Paketkarten aus der Portoperiode 03 01-10-1918 bis 30-09-1919

  • Beginnen möchte ich hier mit jerweils zwei Paketkarten für Pakete bis 5 kg.
    Bis 75 km waren die bestehenden 25 Pfennig plus 15 Pfennig Reichsabgabe zu bezahlen, über 75 km die bestehenden 50 Pfennig plus 25 Pfennig Reichsabgabe.


    Es handelt sich also um KEINE Gebührenänderung der Post, sondern um eine vom Staat erhobene Abgabe!


    Es gab auch Sendungsarten die von dieser Abgabe befreit waren.


    Die drei mir bekannten sind:


    - Pakete mit Zeitungen
    - Feldpostpakete, eigene Angelegenheit des Empfängers, bis 3 kg für eine Gebühr von 20 Pfennig
    - Feldpostzuführung, bis 5 kg 25 Pfennig, danach für jedes kg mehr 5 Pfennig, bis max. 10 kg = 50 PfennigJeweils zwei Karten aus dem Bereich bis 5kg, einmal bis 75 km, einmal mehr als 75 km.

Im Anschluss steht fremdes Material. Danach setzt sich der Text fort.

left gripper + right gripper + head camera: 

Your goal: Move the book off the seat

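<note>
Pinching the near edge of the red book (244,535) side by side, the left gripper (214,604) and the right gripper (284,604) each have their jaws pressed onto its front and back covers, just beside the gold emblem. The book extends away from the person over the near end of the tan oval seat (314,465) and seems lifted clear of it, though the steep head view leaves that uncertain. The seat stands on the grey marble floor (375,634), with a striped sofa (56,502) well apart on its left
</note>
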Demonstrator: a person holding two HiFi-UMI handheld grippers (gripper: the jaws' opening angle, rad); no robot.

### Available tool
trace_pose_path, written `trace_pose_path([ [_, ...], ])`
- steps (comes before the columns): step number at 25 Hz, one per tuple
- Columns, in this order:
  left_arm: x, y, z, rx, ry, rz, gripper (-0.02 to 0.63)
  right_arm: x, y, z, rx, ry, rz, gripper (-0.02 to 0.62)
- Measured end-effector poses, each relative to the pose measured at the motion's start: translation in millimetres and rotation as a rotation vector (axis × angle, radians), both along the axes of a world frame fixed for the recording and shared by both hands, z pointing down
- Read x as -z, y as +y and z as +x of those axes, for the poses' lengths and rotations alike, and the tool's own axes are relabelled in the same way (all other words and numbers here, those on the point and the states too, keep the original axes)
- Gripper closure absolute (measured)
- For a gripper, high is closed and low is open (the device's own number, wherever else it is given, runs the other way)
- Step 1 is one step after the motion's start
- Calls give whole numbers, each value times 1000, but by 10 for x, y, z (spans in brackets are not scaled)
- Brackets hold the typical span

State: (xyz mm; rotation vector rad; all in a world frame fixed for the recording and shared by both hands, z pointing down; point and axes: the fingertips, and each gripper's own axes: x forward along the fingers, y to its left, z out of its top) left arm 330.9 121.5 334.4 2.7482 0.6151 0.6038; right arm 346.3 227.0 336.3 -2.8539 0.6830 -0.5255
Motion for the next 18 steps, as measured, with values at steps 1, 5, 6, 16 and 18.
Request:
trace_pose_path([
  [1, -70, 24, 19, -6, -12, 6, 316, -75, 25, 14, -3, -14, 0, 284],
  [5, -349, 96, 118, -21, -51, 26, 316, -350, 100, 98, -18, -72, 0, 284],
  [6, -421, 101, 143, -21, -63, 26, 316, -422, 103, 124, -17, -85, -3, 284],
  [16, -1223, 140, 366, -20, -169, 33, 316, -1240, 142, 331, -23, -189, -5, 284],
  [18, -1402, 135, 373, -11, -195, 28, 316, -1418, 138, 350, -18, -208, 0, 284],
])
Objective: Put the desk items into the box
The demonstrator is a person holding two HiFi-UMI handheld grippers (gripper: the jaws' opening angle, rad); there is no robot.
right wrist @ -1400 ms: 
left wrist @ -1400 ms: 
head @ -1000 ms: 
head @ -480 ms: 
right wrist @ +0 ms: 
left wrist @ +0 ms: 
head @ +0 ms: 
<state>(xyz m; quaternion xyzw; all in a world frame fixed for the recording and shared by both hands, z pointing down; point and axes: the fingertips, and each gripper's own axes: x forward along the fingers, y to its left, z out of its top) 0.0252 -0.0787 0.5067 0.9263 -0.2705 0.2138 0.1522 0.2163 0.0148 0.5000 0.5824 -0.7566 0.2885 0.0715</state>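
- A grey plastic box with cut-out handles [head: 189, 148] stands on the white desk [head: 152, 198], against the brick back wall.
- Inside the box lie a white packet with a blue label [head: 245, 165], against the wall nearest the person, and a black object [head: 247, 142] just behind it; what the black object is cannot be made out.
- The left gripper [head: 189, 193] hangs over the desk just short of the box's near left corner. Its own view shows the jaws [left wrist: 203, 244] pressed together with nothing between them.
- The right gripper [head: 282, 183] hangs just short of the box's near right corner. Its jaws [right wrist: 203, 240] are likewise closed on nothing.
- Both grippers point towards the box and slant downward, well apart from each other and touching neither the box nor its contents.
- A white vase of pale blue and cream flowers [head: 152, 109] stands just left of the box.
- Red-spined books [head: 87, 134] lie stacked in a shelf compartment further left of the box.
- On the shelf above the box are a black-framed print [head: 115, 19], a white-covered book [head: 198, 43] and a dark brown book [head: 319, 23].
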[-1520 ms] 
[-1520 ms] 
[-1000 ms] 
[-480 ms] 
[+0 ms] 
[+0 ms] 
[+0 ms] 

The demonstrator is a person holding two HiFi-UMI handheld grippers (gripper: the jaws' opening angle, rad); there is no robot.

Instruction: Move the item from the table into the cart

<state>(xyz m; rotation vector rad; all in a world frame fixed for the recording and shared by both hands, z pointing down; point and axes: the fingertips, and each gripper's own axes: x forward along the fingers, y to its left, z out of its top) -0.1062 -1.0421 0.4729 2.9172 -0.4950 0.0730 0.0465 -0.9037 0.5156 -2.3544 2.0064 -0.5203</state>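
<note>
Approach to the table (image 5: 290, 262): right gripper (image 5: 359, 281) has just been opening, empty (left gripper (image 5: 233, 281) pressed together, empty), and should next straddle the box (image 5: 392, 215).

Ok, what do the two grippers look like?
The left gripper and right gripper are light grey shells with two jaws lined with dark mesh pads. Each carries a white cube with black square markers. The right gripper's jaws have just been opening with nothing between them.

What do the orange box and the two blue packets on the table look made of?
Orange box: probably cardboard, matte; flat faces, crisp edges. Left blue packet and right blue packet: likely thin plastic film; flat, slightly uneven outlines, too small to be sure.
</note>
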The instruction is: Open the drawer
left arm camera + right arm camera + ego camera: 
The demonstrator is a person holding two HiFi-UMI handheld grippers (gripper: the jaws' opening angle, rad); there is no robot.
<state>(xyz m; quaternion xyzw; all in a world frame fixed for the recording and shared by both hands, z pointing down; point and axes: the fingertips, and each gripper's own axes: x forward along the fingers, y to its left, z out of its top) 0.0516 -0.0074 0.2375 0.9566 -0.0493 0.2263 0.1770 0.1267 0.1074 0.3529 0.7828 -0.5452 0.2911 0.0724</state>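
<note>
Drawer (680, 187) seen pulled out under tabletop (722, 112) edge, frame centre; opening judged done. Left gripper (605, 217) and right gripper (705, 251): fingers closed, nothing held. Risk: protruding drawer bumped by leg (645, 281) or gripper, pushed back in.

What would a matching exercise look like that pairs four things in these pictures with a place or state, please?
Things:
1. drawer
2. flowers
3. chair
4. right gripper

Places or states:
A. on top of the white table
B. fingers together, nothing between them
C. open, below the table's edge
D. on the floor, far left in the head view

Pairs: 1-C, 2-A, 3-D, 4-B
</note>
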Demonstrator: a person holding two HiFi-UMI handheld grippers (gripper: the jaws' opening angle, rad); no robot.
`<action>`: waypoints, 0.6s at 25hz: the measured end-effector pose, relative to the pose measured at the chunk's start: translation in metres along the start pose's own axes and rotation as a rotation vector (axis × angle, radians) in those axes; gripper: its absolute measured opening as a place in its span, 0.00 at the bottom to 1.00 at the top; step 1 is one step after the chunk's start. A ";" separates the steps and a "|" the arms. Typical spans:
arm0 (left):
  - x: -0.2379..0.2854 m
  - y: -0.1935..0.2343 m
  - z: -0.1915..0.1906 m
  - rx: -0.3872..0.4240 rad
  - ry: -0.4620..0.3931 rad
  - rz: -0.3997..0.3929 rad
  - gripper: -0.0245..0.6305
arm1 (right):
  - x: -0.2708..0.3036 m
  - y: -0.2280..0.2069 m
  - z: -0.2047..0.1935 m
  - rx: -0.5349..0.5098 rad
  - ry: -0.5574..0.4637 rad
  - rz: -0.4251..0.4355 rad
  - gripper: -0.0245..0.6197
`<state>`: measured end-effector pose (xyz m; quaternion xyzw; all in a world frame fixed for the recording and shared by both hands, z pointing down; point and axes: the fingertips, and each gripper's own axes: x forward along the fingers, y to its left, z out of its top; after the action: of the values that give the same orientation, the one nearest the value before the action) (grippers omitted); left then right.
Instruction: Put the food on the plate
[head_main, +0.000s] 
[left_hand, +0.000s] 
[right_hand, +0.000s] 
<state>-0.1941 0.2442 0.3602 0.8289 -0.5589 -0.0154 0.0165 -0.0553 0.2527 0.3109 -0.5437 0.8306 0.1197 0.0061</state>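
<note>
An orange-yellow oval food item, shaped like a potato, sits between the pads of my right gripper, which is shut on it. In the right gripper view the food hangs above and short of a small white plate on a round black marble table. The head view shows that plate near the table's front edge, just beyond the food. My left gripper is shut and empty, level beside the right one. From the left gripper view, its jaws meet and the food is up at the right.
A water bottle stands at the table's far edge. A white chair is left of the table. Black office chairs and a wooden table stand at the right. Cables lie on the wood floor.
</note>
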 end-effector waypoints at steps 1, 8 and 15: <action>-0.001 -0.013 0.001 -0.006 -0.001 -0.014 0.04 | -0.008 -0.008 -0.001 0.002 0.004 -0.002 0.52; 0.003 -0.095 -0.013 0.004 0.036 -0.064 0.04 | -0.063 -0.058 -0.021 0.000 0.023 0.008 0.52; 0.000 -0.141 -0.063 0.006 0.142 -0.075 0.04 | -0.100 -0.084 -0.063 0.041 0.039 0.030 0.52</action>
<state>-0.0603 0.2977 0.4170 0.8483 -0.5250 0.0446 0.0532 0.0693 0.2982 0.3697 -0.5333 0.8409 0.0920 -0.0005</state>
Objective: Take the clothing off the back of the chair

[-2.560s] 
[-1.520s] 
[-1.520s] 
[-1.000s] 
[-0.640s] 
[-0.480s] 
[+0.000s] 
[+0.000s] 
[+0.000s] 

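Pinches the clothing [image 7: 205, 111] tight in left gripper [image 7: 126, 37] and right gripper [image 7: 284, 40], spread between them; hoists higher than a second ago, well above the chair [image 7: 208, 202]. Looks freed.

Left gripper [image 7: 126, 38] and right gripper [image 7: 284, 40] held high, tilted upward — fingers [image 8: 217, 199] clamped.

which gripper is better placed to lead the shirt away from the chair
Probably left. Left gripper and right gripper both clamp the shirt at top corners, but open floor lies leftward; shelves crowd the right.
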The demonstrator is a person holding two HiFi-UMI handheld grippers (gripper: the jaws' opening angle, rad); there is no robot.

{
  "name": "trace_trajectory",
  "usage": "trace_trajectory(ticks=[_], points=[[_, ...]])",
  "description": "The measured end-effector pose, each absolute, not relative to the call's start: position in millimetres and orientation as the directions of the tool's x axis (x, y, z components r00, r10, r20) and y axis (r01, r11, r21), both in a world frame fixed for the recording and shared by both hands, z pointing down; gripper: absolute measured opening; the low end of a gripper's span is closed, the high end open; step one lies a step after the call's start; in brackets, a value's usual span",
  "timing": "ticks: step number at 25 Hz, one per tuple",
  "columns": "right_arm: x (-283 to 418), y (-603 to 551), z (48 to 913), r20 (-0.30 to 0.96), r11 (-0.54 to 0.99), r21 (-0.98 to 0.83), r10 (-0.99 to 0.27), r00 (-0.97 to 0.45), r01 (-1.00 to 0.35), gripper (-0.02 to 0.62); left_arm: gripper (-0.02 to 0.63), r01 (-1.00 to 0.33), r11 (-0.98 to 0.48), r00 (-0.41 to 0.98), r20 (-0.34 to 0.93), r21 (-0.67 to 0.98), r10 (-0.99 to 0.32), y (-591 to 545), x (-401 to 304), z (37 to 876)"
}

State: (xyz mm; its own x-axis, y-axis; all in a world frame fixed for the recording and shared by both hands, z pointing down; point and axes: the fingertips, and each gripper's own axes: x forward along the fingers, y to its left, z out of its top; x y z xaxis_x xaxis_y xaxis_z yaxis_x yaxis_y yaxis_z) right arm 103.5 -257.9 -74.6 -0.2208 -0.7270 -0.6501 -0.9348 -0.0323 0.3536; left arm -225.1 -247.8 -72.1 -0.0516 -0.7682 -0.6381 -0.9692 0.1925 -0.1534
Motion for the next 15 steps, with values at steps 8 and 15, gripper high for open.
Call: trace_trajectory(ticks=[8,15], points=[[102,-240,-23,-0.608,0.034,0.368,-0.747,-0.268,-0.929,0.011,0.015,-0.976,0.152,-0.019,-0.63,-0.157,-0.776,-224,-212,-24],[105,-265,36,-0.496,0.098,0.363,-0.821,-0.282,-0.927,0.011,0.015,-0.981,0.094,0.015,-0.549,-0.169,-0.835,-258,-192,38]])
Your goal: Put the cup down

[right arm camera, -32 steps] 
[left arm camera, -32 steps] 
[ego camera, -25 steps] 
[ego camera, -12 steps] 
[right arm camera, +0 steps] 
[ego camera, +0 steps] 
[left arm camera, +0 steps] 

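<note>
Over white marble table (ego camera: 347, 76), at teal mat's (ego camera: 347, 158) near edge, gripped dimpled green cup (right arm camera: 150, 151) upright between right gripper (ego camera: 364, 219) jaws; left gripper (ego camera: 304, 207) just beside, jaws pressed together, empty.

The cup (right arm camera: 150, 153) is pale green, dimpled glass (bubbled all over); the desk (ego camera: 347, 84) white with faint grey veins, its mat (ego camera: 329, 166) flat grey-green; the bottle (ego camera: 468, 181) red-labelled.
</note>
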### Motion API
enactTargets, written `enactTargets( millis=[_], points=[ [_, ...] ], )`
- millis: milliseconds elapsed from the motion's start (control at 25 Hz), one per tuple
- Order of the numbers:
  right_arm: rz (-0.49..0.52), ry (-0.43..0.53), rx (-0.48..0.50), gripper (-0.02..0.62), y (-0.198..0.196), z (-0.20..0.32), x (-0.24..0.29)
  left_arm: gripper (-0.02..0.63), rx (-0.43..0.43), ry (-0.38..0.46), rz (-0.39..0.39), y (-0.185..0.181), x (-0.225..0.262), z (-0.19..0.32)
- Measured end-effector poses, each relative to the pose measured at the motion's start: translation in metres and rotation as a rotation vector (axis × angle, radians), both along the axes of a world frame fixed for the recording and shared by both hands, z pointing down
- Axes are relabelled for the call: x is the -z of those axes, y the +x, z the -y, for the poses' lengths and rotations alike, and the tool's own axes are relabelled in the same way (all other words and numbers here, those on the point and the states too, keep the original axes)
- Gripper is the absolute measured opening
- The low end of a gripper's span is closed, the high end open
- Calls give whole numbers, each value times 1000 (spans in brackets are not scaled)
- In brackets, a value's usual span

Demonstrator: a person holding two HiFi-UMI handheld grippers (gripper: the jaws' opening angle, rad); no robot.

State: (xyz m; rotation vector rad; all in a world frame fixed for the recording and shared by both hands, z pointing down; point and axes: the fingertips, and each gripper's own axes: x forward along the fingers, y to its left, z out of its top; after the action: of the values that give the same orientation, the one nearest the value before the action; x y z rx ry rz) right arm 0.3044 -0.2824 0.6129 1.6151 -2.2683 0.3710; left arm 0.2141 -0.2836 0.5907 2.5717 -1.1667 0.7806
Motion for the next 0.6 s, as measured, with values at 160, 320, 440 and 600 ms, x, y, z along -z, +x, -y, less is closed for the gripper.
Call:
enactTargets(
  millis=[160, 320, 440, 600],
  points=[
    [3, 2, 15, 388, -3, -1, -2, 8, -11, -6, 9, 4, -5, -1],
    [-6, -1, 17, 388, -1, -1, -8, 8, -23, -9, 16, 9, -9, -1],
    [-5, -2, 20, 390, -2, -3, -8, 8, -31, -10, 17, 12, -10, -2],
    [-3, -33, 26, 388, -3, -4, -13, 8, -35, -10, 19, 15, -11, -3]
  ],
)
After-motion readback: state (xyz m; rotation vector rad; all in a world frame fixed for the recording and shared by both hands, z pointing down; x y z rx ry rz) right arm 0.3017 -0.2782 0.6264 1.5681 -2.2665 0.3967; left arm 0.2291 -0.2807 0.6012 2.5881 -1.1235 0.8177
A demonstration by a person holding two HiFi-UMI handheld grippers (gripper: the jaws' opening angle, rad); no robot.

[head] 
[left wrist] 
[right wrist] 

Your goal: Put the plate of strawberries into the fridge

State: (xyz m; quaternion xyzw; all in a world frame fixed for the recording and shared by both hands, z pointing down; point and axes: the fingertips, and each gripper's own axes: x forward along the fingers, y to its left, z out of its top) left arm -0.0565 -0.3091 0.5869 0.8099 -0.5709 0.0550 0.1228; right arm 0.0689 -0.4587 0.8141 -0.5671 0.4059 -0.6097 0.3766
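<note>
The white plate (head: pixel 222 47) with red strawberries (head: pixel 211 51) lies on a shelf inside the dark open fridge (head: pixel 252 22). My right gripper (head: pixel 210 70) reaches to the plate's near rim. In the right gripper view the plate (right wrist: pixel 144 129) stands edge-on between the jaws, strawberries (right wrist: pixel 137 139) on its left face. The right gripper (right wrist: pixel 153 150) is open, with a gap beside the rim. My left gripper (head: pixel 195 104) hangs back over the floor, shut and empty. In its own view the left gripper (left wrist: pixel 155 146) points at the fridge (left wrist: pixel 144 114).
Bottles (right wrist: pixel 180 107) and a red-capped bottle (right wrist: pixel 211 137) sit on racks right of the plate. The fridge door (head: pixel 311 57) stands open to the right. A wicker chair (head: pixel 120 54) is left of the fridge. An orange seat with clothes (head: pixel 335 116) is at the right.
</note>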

    Bei der Variante bis 75 km musste ich bei Bayern ausleihen!

  • Hallo zusammen,


    anbei wieder einmal ein vorzügliches Beispiel, wo die Eilbestellgebühr nicht im Vorab vom Absender frankiert, sondern vom Empfänger kassiert worden ist. Im o.g. Tarifzeitraum waren für das 0,5 kg schwere Paket "mit Borten Deutscher Herkunft" im Entfernungsbereich 150-750 km 75 Pf zu entrichten. Dies ist vorliegend mit 3 x DR Mi-Nr. 88IIb geschehen. Die am Zielort Kaiserslautern entsprechend für den Ortsbestellbezirk noch zu erhebende Eilbestellgebühr von 40 Pf wurde lt. vorderseitig blau unterstrichenem Botenvermerk bei der Empfängerin erhoben.